● Work to be completed
Would you return the listing exactly as written, apart from its pictures?
Given material Block Start
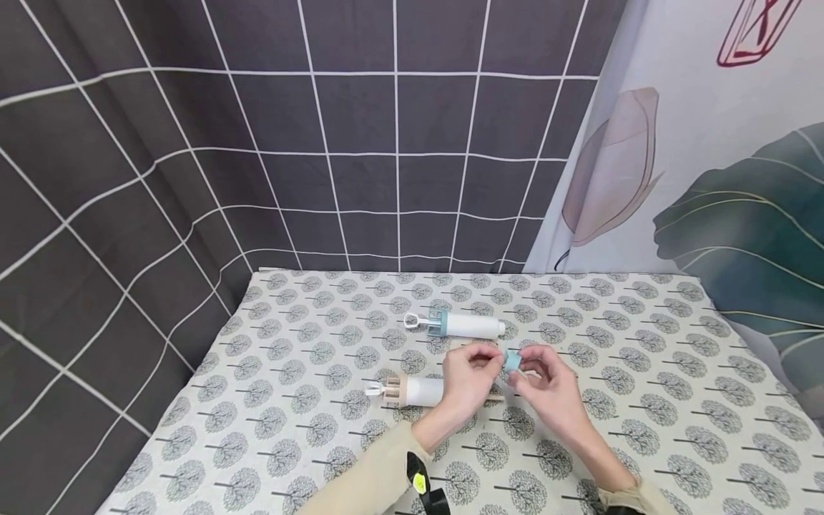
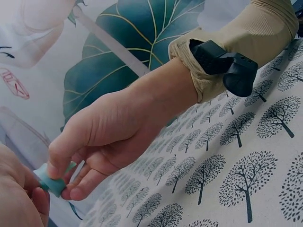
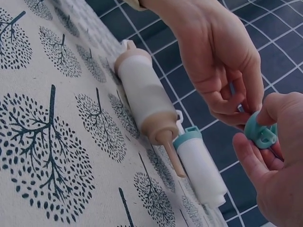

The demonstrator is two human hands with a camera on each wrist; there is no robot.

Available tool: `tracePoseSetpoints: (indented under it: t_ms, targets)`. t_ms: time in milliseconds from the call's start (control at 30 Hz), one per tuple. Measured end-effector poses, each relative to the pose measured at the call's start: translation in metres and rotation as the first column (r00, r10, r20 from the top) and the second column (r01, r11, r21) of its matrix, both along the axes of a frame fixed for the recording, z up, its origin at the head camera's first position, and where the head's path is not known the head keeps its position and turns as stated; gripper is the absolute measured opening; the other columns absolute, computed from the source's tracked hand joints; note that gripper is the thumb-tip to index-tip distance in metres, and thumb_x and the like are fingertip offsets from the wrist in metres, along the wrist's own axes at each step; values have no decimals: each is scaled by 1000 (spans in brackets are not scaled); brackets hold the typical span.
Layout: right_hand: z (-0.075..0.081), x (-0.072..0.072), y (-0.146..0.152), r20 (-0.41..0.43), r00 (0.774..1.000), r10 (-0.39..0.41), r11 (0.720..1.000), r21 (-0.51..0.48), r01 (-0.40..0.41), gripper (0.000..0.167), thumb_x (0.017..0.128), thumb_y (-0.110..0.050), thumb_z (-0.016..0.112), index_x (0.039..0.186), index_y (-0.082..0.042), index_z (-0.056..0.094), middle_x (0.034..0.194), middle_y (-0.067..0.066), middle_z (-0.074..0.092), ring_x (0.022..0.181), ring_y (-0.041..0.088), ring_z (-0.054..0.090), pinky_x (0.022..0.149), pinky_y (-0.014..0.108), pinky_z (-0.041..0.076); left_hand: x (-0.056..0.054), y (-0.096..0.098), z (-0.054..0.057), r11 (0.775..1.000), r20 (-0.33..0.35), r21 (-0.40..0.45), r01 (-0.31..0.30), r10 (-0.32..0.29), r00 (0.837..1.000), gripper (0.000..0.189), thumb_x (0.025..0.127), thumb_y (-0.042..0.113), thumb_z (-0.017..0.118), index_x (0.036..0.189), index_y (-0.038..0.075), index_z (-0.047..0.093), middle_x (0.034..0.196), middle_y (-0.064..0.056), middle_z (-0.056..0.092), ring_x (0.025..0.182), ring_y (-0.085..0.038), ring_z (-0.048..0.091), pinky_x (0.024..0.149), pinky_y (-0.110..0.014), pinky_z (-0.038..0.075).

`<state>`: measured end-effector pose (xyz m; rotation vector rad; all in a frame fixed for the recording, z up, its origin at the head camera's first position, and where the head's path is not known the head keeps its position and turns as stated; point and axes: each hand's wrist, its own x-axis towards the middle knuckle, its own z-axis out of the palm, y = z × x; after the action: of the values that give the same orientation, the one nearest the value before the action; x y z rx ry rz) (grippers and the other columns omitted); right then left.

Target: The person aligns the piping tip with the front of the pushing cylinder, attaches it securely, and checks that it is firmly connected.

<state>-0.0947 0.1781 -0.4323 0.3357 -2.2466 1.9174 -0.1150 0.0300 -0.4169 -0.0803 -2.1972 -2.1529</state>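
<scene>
While left hand [image 1: 471, 378] and right hand [image 1: 552, 386] are pinching a small teal cap [image 1: 512, 360] between them, a teal-collared tube [image 1: 473, 326] and a tan-ended tube [image 1: 425, 392] are lying nearby on the cloth [image 1: 270, 386]. Fingertip grip only: uneven pulling could be sending it dropping.

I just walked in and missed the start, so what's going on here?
A person's left grip and right grip are both on a small teal piece, held over the tree-print cloth. A teal-collared tube lies beyond them, and a beige-ended tube lies on the near side. Neither tube is held.
</scene>
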Motion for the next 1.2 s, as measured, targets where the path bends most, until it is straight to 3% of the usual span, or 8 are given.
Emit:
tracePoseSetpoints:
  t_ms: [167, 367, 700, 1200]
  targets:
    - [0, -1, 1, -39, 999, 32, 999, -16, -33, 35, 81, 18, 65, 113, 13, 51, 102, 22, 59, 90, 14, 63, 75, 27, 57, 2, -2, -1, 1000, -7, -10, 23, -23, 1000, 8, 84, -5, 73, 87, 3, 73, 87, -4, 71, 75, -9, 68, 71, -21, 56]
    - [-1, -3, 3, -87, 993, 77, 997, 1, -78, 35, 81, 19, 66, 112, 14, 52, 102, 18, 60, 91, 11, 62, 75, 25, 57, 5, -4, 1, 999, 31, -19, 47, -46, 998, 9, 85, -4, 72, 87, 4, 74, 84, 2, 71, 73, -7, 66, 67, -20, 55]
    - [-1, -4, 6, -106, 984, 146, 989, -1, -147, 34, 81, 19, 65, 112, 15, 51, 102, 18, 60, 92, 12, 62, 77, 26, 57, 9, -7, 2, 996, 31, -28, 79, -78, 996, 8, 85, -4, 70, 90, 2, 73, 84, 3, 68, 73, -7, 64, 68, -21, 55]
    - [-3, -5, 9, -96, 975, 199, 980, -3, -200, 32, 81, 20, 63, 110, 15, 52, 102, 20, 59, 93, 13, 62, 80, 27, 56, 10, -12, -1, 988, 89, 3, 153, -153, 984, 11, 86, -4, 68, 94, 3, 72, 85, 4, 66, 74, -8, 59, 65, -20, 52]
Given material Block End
● Expected output
The demonstrator is two human hands with a camera on each wrist; there is no robot.

Available tool: `tracePoseSetpoints: (indented under it: t_ms, targets)`. t_ms: time in milliseconds from the call's start (control at 30 Hz), one per tuple. Measured end-effector poses, each relative to the pose measured at the call's start: translation in metres and rotation as the first column (r00, r10, r20 from the top) and the second column (r01, r11, r21) of its matrix, both along the axes of a frame fixed for the recording, z up, its origin at the head camera's first position, and where the head's path is not known the head keeps its position and turns as stated; gripper is the absolute measured opening; the other columns absolute, computed from the source's tracked hand joints; note that gripper is the thumb-tip to index-tip distance in metres, and thumb_x and the like are fingertip offsets from the wrist in metres, along the wrist's own axes at each step; values have no decimals: each is scaled by 1000 (spans in brackets are not scaled); brackets hold the typical span.
Layout: right_hand: z (-0.075..0.081), x (-0.072..0.072), y (-0.146..0.152), r20 (-0.41..0.43), r00 (0.774..1.000), r10 (-0.39..0.41), r11 (0.720..1.000), r21 (-0.51..0.48), r01 (-0.40..0.41), gripper (0.000..0.167), thumb_x (0.017..0.128), thumb_y (-0.110..0.050), thumb_z (-0.016..0.112), index_x (0.039..0.186), index_y (-0.082..0.042), index_z (-0.056..0.094), middle_x (0.034..0.194), middle_y (-0.067..0.066), middle_z (-0.074..0.092), ring_x (0.022..0.181), ring_y (-0.041..0.088), ring_z (-0.054..0.090), pinky_x (0.022..0.149), pinky_y (-0.014..0.108), pinky_z (-0.041..0.076); left_hand: x (-0.056..0.054), y (-0.096..0.098), z (-0.054..0.057), r11 (0.775..1.000), r20 (-0.33..0.35), r21 (-0.40..0.45), r01 (-0.31..0.30), r10 (-0.32..0.29), r00 (0.837..1.000), gripper (0.000..0.189), thumb_x (0.025..0.127), thumb_y (-0.042..0.113), thumb_z (-0.017..0.118), index_x (0.036..0.189), index_y (-0.038..0.075), index_z (-0.047..0.093), middle_x (0.034..0.196), middle_y (-0.064..0.056), middle_z (-0.056..0.092), ring_x (0.025..0.182), ring_y (-0.085..0.038), ring_z (-0.048..0.091), pinky_x (0.024..0.149), pinky_y (-0.110..0.014), pinky_z (-0.038..0.075).

`<state>`: measured end-effector pose (xyz m; rotation vector rad; all in a frame fixed for the recording, z up, its origin at the head camera's first position, and where the head's path is not known the head keeps its position and turns as stated; point and axes: each hand's wrist, its own x-axis towards the middle knuckle, its own z-axis out of the palm, y = z × x; after the action: of the values that give the same orientation, the one nearest the value before the action; x y z rx ry rz) (grippers and the other columns omitted); right then left.

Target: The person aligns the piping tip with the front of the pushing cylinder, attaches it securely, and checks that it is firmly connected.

<state>-0.0947 0.1781 -0.4323 0.3357 -2.2466 1.9174 -0.1150 0.0300 -0.4169 -0.0803 -2.1972 -2.1529</state>
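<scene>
While left hand [image 1: 471, 378] and right hand [image 1: 552, 386] are pinching a small teal cap [image 1: 512, 360] between them, a teal-collared tube [image 1: 473, 326] and a tan-ended tube [image 1: 425, 392] are lying nearby on the cloth [image 1: 270, 386]. Fingertip grip only: uneven pulling could be sending it dropping.

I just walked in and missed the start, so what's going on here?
A person's left grip and right grip are both on a small teal piece, held over the tree-print cloth. A teal-collared tube lies beyond them, and a beige-ended tube lies on the near side. Neither tube is held.
</scene>
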Motion for the next 1.2 s, as measured, targets where the path bends most, until it is straight to 3% of the usual span, or 8 are given.
Emit:
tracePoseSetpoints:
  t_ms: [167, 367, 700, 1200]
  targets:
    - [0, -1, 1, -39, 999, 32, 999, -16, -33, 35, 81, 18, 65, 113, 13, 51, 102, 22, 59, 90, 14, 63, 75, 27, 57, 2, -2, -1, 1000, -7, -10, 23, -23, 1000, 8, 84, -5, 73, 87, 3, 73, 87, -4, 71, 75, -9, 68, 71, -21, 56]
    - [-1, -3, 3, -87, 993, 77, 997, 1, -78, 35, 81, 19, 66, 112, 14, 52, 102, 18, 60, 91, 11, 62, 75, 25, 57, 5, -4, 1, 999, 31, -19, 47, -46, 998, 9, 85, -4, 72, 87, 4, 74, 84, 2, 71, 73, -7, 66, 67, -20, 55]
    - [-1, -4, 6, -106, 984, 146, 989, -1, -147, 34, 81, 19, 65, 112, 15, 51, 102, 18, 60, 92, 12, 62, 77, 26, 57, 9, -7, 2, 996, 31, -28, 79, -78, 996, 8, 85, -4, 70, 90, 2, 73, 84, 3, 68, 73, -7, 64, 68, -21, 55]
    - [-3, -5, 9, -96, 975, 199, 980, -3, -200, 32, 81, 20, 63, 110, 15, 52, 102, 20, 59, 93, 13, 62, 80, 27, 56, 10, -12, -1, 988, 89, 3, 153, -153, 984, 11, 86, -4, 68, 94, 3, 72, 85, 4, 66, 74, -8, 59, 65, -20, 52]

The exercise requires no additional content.